[PROBLEM TO WORK ON] All of the lines below should be printed again exactly as they are.

[PROVIDED DATA]
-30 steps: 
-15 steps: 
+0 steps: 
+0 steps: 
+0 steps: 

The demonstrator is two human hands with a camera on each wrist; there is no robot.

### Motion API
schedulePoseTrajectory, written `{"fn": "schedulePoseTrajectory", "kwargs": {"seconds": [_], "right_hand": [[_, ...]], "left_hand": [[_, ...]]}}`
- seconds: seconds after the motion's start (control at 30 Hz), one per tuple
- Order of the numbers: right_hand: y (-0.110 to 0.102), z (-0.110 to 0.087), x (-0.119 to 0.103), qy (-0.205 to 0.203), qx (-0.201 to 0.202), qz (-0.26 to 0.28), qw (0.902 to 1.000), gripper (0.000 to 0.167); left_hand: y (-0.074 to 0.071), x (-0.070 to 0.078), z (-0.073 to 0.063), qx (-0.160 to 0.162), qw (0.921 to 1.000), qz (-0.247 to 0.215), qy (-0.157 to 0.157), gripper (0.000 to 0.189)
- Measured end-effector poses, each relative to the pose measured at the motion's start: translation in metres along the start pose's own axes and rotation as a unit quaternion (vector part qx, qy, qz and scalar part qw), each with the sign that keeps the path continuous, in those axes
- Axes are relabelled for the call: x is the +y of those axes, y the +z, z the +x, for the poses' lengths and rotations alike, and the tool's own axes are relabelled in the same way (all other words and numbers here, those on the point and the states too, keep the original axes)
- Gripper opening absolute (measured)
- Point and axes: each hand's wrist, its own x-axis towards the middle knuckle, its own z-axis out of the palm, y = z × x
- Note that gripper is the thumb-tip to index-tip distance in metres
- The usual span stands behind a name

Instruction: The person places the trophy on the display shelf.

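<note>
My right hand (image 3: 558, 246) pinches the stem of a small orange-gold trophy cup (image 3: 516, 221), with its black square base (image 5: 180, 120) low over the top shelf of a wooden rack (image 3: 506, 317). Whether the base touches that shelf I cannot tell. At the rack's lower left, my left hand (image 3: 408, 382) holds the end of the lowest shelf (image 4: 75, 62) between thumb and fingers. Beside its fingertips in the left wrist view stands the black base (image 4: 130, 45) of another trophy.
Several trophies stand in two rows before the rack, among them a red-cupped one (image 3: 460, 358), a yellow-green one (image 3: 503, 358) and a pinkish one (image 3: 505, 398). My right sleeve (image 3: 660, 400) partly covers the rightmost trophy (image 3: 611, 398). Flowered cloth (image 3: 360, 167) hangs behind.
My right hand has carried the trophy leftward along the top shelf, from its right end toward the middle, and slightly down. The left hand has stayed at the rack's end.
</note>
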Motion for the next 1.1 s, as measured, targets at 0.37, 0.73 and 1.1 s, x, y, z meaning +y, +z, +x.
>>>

[RESULT OF THIS TASK]
-30 steps: 
-15 steps: 
+0 steps: 
+0 steps: 
+0 steps: 

The demonstrator is two human hands with a camera on each wrist; there is no robot.

### Motion API
schedulePoseTrajectory, written `{"fn": "schedulePoseTrajectory", "kwargs": {"seconds": [_], "right_hand": [[_, ...]], "left_hand": [[_, ...]]}}`
- seconds: seconds after the motion's start (control at 30 Hz), one per tuple
- Order of the numbers: right_hand: y (-0.110 to 0.102), z (-0.110 to 0.087), x (-0.119 to 0.103), qy (-0.205 to 0.203), qx (-0.201 to 0.202), qz (-0.26 to 0.28), qw (0.902 to 1.000), gripper (0.000 to 0.167); left_hand: y (-0.074 to 0.071), x (-0.070 to 0.078), z (-0.073 to 0.063), qx (-0.160 to 0.162), qw (0.921 to 1.000), qz (-0.247 to 0.215), qy (-0.157 to 0.157), gripper (0.000 to 0.189)
- Measured end-effector poses, each relative to the pose measured at the motion's start: translation in metres along the start pose's own axes and rotation as a unit quaternion (vector part qx, qy, qz and scalar part qw), each with the sign that keeps the path continuous, in those axes
- Axes are relabelled for the call: x is the +y of those axes, y the +z, z the +x, for the poses' lengths and rotations alike, and the tool's own axes are relabelled in the same way (all other words and numbers here, those on the point and the states too, keep the original axes)
- Gripper opening absolute (measured)
- Point and axes: each hand's wrist, its own x-axis towards the middle knuckle, its own z-axis out of the palm, y = z × x
- Note that gripper is the thumb-tip to index-tip distance in metres
- The usual span stands behind a name

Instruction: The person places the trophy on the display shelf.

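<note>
My right hand (image 3: 558, 246) pinches the stem of a small orange-gold trophy cup (image 3: 516, 221), with its black square base (image 5: 180, 120) low over the top shelf of a wooden rack (image 3: 506, 317). Whether the base touches that shelf I cannot tell. At the rack's lower left, my left hand (image 3: 408, 382) holds the end of the lowest shelf (image 4: 75, 62) between thumb and fingers. Beside its fingertips in the left wrist view stands the black base (image 4: 130, 45) of another trophy.
Several trophies stand in two rows before the rack, among them a red-cupped one (image 3: 460, 358), a yellow-green one (image 3: 503, 358) and a pinkish one (image 3: 505, 398). My right sleeve (image 3: 660, 400) partly covers the rightmost trophy (image 3: 611, 398). Flowered cloth (image 3: 360, 167) hangs behind.
My right hand has carried the trophy leftward along the top shelf, from its right end toward the middle, and slightly down. The left hand has stayed at the rack's end.
</note>
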Motion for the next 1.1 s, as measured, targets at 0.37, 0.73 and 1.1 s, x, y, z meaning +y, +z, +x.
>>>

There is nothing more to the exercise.